Now we can use our custom factor in our Pipeline:

pipe = Pipeline()
pb_ratios = PriceBookRatio()
pipe.add(pb_ratios, 'pb_ratio')

A demo strategy utilizing financial statements is available in the codeload-demo repository.

See Zipline's documentation for more on using the Pipeline API.

Integrate other backtesters

QuantRocket makes it easy to integrate other Python backtesters. You can tell QuantRocket what packages to install, you can use QuantRocket's Python client to pull historical and fundamental data into your strategy code, and you can use the CLI to run your backtests.
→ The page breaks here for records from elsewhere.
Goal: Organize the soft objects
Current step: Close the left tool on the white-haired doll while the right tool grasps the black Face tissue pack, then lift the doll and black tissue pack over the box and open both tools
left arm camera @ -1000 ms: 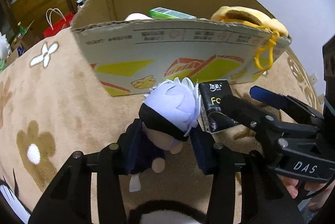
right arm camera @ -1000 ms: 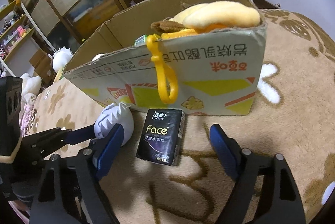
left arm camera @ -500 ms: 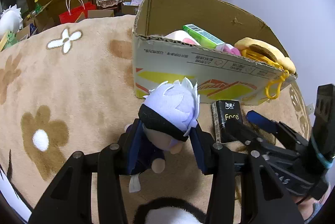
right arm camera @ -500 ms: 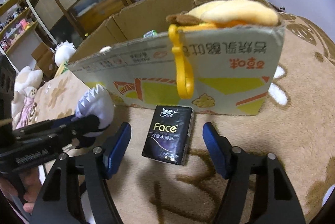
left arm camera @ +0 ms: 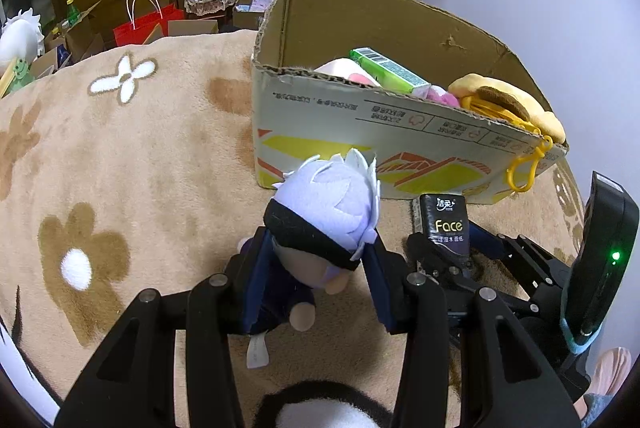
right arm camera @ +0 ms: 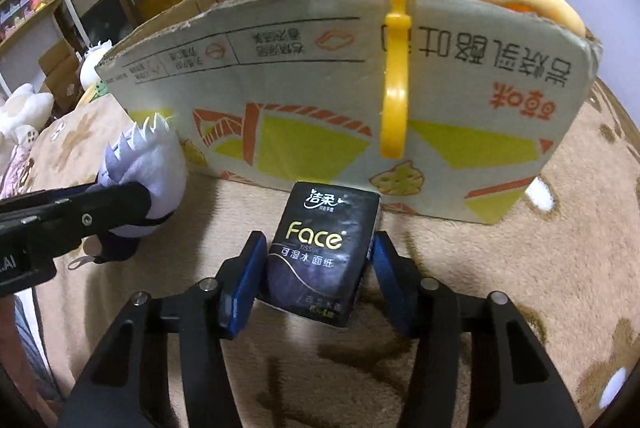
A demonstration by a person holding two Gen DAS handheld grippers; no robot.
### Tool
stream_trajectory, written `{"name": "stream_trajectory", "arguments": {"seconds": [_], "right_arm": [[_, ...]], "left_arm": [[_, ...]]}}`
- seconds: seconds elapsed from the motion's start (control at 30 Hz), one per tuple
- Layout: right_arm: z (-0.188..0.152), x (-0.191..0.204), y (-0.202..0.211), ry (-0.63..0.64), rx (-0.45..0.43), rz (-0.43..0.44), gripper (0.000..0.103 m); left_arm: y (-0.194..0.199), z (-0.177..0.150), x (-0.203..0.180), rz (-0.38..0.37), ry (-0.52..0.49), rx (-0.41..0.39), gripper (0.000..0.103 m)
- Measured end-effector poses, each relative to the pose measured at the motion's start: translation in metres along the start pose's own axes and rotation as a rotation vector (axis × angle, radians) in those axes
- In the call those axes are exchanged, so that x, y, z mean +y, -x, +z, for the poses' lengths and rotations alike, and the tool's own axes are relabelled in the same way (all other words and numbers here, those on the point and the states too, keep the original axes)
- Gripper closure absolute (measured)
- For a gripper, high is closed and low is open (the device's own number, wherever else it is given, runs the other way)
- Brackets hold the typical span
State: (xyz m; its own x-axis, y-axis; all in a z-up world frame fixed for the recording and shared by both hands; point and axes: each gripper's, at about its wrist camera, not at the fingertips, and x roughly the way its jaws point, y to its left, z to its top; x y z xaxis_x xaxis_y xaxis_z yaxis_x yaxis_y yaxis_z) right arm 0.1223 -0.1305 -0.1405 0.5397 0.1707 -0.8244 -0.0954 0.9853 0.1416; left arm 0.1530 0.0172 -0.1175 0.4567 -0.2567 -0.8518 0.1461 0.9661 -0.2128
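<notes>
My left gripper (left arm camera: 316, 280) is shut on a small plush doll (left arm camera: 320, 228) with lilac hair and a black blindfold, held above the blanket; the doll also shows in the right wrist view (right arm camera: 140, 168). My right gripper (right arm camera: 316, 268) is shut on a black "Face" tissue pack (right arm camera: 320, 248), which also shows in the left wrist view (left arm camera: 444, 224), just in front of the cardboard box (left arm camera: 360, 124). The box (right arm camera: 320, 76) holds a burger plush (left arm camera: 508, 104) with a yellow clip (right arm camera: 394, 68), a green pack (left arm camera: 388, 70) and pink soft things.
A tan blanket with flower patterns (left arm camera: 120, 148) covers the surface. A red bag (left arm camera: 144, 24), small boxes and shelves stand behind. White plush toys (right arm camera: 24, 108) lie at the left. A black and white plush (left arm camera: 320, 408) sits under my left gripper.
My right gripper has moved forward and closed on the tissue pack. My left gripper has lifted and drawn back with the doll, so the box inside shows more.
</notes>
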Motion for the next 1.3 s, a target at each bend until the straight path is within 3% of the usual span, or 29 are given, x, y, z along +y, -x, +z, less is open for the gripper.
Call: {"name": "stream_trajectory", "arguments": {"seconds": [0.43,0.83,1.3], "right_arm": [[-0.008,-0.013,0.04,-0.041,-0.09,-0.059,0.048],[-0.011,-0.016,0.097,-0.034,-0.22,-0.127,0.048],[-0.005,-0.01,0.149,-0.021,-0.357,-0.147,0.049]], "left_arm": [[0.014,-0.012,-0.015,-0.011,-0.06,-0.03,0.059],[0.042,-0.02,-0.026,-0.027,-0.078,-0.105,0.059],[0.076,-0.019,-0.038,-0.068,-0.117,-0.222,0.059]]}}
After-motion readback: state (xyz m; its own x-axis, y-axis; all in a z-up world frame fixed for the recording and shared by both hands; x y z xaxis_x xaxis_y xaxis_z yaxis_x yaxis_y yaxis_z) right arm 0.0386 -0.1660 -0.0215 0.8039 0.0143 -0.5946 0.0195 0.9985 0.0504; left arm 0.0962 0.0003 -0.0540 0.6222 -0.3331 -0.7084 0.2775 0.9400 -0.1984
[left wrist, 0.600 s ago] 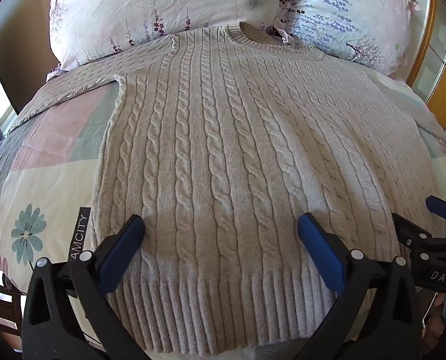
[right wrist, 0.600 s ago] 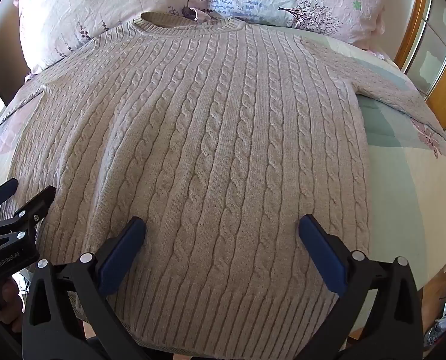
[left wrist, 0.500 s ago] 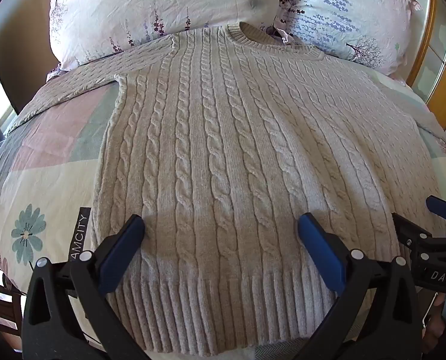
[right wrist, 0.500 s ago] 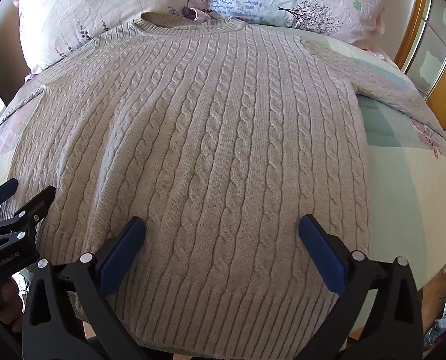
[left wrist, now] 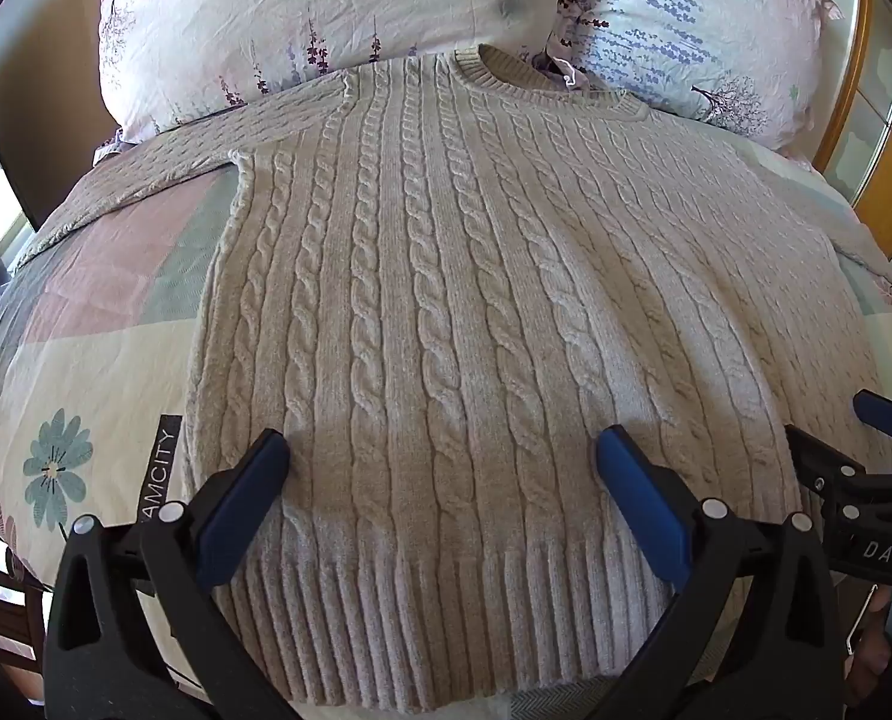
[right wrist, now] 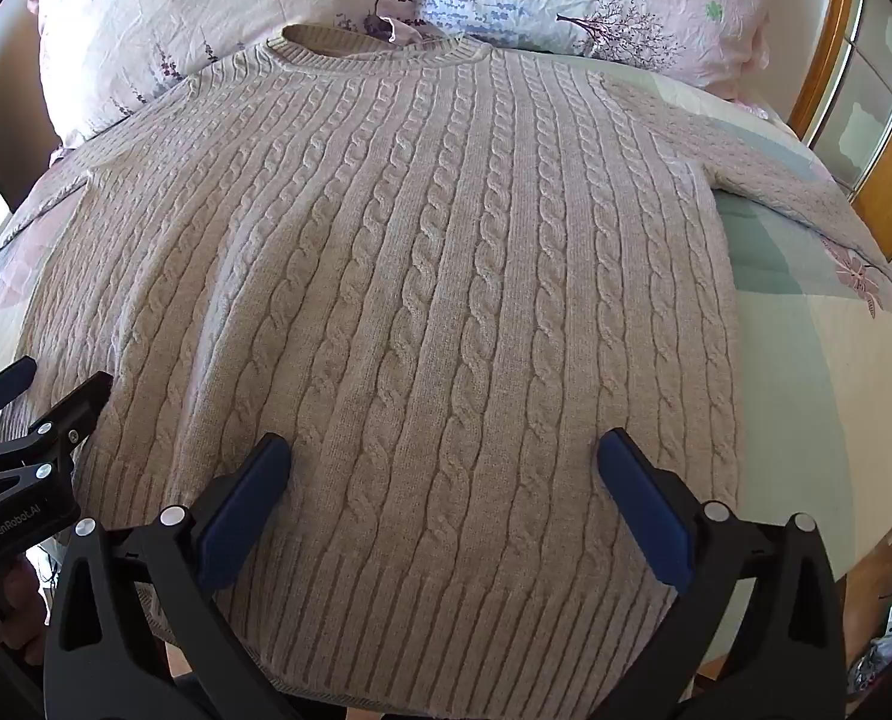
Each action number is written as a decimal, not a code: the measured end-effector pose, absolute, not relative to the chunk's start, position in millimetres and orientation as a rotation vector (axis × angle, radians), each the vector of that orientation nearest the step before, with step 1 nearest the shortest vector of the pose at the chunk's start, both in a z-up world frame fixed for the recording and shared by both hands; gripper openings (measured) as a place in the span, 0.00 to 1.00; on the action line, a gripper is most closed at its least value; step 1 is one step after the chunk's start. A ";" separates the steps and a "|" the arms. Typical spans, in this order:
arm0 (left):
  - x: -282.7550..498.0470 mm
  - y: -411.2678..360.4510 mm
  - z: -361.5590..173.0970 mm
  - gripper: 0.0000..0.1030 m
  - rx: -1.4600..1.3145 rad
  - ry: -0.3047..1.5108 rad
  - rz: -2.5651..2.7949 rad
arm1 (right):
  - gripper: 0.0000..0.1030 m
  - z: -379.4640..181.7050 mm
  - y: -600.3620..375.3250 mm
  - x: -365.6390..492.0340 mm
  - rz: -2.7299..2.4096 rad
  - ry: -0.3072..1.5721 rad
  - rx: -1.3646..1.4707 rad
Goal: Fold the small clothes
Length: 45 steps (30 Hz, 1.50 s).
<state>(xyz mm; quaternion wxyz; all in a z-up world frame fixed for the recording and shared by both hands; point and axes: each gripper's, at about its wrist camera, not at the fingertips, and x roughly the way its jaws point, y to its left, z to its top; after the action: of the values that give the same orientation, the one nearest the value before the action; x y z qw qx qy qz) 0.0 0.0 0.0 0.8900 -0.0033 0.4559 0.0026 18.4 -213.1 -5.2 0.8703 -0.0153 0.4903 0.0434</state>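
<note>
Nearest me, my left tool (left wrist: 440, 456) hangs over the ribbed hem with its blue pads spread wide, gripping nothing; my right tool (right wrist: 443, 456) is likewise spread apart over the hem, further toward the sweater's right side. Beneath both, the beige cable-knit sweater (left wrist: 446, 300) lies flat, front up, on the bed (left wrist: 86, 372), hem toward me, both sleeves stretched outward. Beyond its collar (right wrist: 380, 51), two floral pillows (left wrist: 326, 12) sit side by side at the head of the bed.
</note>
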 end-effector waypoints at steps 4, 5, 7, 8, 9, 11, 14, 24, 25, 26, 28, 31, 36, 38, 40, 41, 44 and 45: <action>0.0 -0.1 0.0 0.98 -0.006 0.946 0.006 | 0.99 -5.2 -213.1 18.3 0.091 1.025 -0.032; 0.0 -0.1 0.0 0.98 -0.006 0.946 0.006 | 0.99 -5.2 -213.1 18.3 0.091 1.025 -0.032; 0.0 0.0 0.1 0.98 -0.007 0.946 0.006 | 0.99 -5.2 -213.1 18.3 0.091 1.025 -0.032; -0.1 -0.1 0.0 0.98 -0.006 0.946 0.006 | 0.99 -5.2 -213.1 18.3 0.091 1.025 -0.032; -0.1 -0.1 0.0 0.98 -0.006 0.946 0.006 | 0.99 -5.1 -213.1 18.3 0.091 1.025 -0.032; 0.0 -0.1 0.1 0.98 -0.006 0.946 0.006 | 0.99 -5.1 -213.1 18.3 0.091 1.025 -0.032; 0.0 -0.1 0.1 0.98 -0.006 0.946 0.006 | 0.99 -5.0 -213.1 18.3 0.091 1.025 -0.032; 2.9 -1.8 -1.6 0.98 -0.008 0.937 0.006 | 0.99 -5.3 -213.0 18.1 0.091 1.024 -0.032; 2.2 -1.5 -1.4 0.98 -0.008 0.937 0.007 | 0.99 -5.4 -213.0 18.1 0.091 1.024 -0.032; 2.2 -1.5 -1.4 0.98 -0.008 0.937 0.007 | 0.99 -5.4 -213.0 18.0 0.091 1.024 -0.032; 2.2 -1.6 -1.4 0.98 -0.008 0.936 0.007 | 0.99 -5.5 -213.0 18.0 0.091 1.024 -0.032; 3.2 -2.8 -1.2 0.98 -0.007 0.934 0.008 | 0.99 -5.5 -213.0 18.0 0.091 1.024 -0.032; -1.2 -1.7 1.3 0.98 -0.009 0.935 0.007 | 0.99 -5.6 -213.1 18.0 0.091 1.024 -0.032; -1.7 -1.2 0.9 0.98 -0.009 0.934 0.007 | 0.99 -5.6 -213.1 18.0 0.091 1.024 -0.032; -1.7 -1.3 0.9 0.98 -0.009 0.934 0.007 | 0.99 -5.6 -213.1 18.0 0.091 1.024 -0.032; -1.7 -1.3 0.9 0.98 -0.009 0.934 0.008 | 0.99 -5.6 -213.1 17.9 0.091 1.024 -0.032; -1.8 -1.3 0.8 0.98 -0.009 0.934 0.008 | 0.99 -5.6 -213.2 17.8 0.091 1.023 -0.032; -1.8 -1.3 0.8 0.98 -0.009 0.934 0.008 | 0.99 -5.6 -213.1 17.8 0.091 1.023 -0.032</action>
<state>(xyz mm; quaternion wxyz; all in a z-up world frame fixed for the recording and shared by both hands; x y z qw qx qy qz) -1.8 -1.3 0.8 0.8929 -0.0042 0.4502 0.0037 17.8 -213.1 -5.6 0.8708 -0.0153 0.4895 0.0436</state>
You get the benefit of QuantRocket's infrastructure and data services together with the freedom and flexibility to choose the backtester best suited to your particular strategy.

As an example, we'll show how to connect the open-source Python backtesting framework backtrader to QuantRocket.

Define your satellite service

First, we add a satellite service to our Docker Compose file or Docker Cloud stack file and tell QuantRocket what packages to install on it. The service name should consist of alphanumerics and hyphens, and should begin with 'satellite'. We'll name our backtrader service 'satellite':

# docker-compose.yml
services:
    ...
    satellite:
        image: 'quantrocket/satellite:latest'
        volumes_from:
            - codeload
        environment:
            PIP_INSTALL: 'backtrader>=1.9'

The satellite service is QuantRocket's extensible service for bringing outside packages and tools into the QuantRocket solar system. The quantrocket/satellite Docker image ships with Anaconda, Python 3, and the QuantRocket client. We can instruct the service to install additional Python packages by specifying an environment variable called PIP_INSTALL which should contain a space-separated string of Python packages. If needed, we can also install Debian packages by specifying an APT_INSTALL environment variable, but we don't need this for our example.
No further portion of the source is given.